Re: Fixing inconsistency

Межов Игорь Александрович <megov@xxxxxxxxxx> · Wed, 25 Nov 2015 11:53:11 +0000

Hi!

>I think the only time we've seen this was when there was some kind of
>XFS corruption that accidentally extended the size of the file on
>disk, and the object info was correct with its shorter size. But
>perhaps not, in which case I've no idea how this could have happened.

We use ext4 filesystem so it is not the issue you wrote about.
And I guess I know, what leaded us to consistency errors: some
experiments we took during the performance optimization. 
In trying to improve performance, especially for 4k random access 
we change some params. The 'async' messenger are greatly improve
latency and lower cpu load, but in Hammer it is rather buggy and not suited
for production. But in test environment it works for some time.
We enable async messenger on one osd (45). Pity, but it crashed with
core dump after ~10 seconds of running, because cluster is constantly
under ~3kiops load. The next deep scrub founds 4 errors in 3 PGs,
for all of them object size was smaller, than the on-disk file size
and for all of broken PGs osd.45 was the primary osd.

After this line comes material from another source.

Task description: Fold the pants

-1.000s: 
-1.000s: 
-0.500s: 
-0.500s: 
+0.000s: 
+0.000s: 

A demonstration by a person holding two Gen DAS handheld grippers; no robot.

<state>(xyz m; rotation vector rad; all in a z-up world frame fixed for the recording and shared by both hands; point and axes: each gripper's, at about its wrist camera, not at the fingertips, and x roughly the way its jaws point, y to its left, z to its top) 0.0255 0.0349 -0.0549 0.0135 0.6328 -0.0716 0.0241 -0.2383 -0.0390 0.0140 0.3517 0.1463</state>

>I don't think RBD stores any data about individual data objects that
>could be broken this way, unless there are any new xattrs you need to
>keep consistent.

Yes, you're right, RBS is quite fixable ;)

We can successfully repair out cluster using the method, described below:

1. Gather bad object names and their sizes (in metadata and ondisk) from ceph logs. For example,
from this log line (splitted in three parts for readability):

    2015-11-14 10:56:59.649777 osd.45 node48:6801/3022 137 : 
    cluster [ERR] deep-scrub 6.5ed d6d595ed/rbd_data.15524c22ae8944a.0000000000018313/head//6 
    on disk size (4194304) does not match object info size (1921024) adjusted for ondisk to (1921024)

we can get object  name (rbd_data.15524c22ae8944a.0000000000018313), PG (6.5ed), 
primary osd (45), host (node48), ondisk size (4194304), object size, stored in ceph metadata (1921024)

2. From ceph health detail we can get other osds, which contain replicas:

    pg 6.5ed is active+clean+inconsistent, acting [45,75,87]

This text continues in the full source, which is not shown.